Arsenio Chourio Morante : Bien avant que Palmarito n’existe en tant que ville telle que nous la connaissons aujourd’hui, ce territoire était habité par des peuples autochtones : les Bobures, les Quiriquires, les Motilones et d’autres, tous appartenant à la famille des Caraïbes. Le long des rives du lac et dans les basses terres, les communautés survivaient grâce à la pêche, à la chasse et à l’agriculture à petite échelle. Cela définit encore aujourd’hui notre mode de vie, mais ils ont été les premiers à comprendre les rythmes du lac, ses cycles d’abondance et de pénurie.

Ce savoir pratique sur la façon de vivre du lac et des terres environnantes s’est transmis de génération en génération.

La colonisation s’accompagna de violences. Dès 1528, des esclaves africains furent amenés dans cette région via Maracaibo. À la fin du XVIe siècle, la ville voisine de Gibraltar était devenue l’un des plus grands ports du Venezuela et une plaque tournante du commerce transatlantique des esclaves. Parallèlement, des récits font état d’une résistance indigène près de Gibraltar qui dura jusqu’en 1668, date à laquelle les indigènes furent soumis et réduits en esclavage.

Les colonisateurs de cette région possédaient de grandes plantations de cacao, de café, de bananes, de maïs, de haricots, de tabac et de canne à sucre, et comptaient sur les esclaves pour travailler la terre. Mais là où il y a de l’esclavage, il y a aussi de la résistance.

Il existe des récits, voire certains documents, relatant des soulèvements d’esclaves, ainsi que des témoignages sur leurs cumbes [communautés marronnes]. Ici, les gens parlent du Cumbe del Parral et du Cumbe de Si Dios Quiere, qui étaient des territoires d’autodéfense organisés par d’anciens esclaves. Bien sûr, ces cumbes étaient cachés, plus près des montagnes, et non à la vue de tous sur les rives du lac, où se trouve Palmarito.

On dit que parmi les Africains qui ont été amenés ici se trouvaient des Mandingas, réputés pour être grands et forts. C’est peut-être pour cette raison que dans des endroits comme Santa María, une ville voisine qui a été entièrement colonisée bien avant Palmarito, la population est plus grande. D’autres villes comme San José de Era, dans le Sur del Lago, étaient peuplées d’esclaves provenant d’autres peuples africains.

Il existe également de nombreux récits d’attaques de pirates, notamment les raids de [Henry] Morgan, sur les villes lacustres au cours du XVIIe siècle. L’un de ces événements est l’incendie de Gibraltar dans les années 1660, lors duquel toute l’église a été détruite à l’exception de la statue de Jésus. C’est de cet événement qu’est née la dévotion au Christ noir de Gibraltar.

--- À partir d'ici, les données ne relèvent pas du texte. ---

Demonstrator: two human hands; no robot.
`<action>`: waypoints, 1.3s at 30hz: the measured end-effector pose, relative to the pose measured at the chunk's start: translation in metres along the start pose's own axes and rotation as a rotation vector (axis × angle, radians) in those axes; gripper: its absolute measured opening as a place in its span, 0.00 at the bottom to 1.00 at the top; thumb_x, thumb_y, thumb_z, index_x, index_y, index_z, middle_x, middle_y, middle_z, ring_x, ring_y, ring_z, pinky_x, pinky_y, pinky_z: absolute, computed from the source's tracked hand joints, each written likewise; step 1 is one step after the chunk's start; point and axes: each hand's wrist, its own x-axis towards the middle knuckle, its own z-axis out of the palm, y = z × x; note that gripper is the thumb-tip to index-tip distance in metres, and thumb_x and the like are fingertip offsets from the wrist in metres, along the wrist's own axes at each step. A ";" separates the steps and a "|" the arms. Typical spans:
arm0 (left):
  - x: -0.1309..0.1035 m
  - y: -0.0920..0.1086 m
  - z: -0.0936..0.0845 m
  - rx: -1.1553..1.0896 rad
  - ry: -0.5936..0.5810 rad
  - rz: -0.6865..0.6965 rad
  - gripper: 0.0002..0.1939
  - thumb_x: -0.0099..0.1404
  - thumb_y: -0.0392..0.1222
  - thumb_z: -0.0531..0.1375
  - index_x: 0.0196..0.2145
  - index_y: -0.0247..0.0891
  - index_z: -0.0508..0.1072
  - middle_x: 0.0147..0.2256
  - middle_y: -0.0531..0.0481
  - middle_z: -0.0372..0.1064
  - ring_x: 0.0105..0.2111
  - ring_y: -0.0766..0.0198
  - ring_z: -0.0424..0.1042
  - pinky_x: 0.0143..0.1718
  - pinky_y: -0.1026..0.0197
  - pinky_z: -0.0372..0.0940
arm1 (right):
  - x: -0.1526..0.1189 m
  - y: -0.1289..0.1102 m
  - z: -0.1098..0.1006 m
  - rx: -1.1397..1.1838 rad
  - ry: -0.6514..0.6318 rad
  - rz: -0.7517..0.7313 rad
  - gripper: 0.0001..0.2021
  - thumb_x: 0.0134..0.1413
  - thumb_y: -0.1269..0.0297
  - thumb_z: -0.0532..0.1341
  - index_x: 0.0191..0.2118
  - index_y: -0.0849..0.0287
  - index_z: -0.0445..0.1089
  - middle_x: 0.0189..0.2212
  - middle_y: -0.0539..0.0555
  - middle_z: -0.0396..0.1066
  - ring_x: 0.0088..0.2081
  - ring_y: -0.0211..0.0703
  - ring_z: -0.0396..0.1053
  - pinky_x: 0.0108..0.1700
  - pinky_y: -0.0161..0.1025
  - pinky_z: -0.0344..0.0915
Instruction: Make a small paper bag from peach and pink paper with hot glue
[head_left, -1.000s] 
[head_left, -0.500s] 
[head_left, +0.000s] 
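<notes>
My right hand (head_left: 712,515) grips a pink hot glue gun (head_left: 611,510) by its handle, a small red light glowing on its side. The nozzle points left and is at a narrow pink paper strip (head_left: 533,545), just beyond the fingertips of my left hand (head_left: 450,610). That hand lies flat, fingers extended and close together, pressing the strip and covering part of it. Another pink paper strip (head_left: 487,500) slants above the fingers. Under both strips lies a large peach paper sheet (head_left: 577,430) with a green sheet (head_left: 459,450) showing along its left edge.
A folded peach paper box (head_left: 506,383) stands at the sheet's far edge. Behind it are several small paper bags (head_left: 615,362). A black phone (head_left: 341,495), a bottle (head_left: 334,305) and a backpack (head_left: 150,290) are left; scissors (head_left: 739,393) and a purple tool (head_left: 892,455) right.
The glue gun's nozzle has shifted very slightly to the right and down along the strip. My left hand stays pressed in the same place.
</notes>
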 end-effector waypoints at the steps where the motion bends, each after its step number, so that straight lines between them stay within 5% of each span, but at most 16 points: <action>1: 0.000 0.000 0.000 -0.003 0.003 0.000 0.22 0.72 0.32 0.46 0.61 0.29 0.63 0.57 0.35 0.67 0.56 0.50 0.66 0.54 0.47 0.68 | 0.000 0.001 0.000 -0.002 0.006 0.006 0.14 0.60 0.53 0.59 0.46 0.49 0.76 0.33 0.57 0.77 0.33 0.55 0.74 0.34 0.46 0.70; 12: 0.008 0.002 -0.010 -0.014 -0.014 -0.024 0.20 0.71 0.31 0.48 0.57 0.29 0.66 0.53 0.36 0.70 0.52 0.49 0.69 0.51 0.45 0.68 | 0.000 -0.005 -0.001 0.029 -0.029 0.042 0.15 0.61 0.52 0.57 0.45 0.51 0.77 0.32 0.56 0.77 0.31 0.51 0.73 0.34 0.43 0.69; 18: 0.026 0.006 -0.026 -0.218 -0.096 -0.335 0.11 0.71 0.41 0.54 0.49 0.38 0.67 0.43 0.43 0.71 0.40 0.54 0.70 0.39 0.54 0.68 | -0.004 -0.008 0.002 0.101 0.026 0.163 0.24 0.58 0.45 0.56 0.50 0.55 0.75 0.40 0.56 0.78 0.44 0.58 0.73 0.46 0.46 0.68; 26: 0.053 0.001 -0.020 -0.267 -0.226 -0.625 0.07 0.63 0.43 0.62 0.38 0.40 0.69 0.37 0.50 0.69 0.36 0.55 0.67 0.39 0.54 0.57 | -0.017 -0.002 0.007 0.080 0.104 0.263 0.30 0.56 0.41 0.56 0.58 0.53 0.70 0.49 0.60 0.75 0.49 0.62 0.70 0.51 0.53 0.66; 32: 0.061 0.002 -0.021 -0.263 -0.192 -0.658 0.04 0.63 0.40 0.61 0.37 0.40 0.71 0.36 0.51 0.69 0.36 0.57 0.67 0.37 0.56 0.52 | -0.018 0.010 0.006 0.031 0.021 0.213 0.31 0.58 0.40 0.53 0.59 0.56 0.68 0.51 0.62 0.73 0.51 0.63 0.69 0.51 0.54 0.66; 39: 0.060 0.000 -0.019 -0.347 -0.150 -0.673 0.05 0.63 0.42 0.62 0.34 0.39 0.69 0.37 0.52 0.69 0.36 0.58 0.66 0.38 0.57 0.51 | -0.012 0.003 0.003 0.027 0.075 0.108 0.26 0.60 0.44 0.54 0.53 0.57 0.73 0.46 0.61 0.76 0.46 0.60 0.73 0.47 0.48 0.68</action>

L’histoire de notre peuple s’est transmise de génération en génération, et certains événements sont également conservés dans des documents écrits.

Leonardo Pirela : Le souvenir de la résistance n’est pas seulement de l’histoire. C’est notre identité. Quand nous disons que Palmarito fait partie des pueblos santos, nous affirmons que nous appartenons à une chaîne de communautés d’afro-descendants le long du Sur del Lago qui ont survécu à l’esclavage, résisté à toutes les formes de domination et d’oppression, et préservé leurs traditions et leurs célébrations. Palmarito est culturellement, historiquement et géographiquement lié à Gibraltar, Bobures, Santa María et San José de Era. Chaque ville est différente, mais toutes sont liées par leur dévotion commune à San Benito, un saint noir, symbole de résistance.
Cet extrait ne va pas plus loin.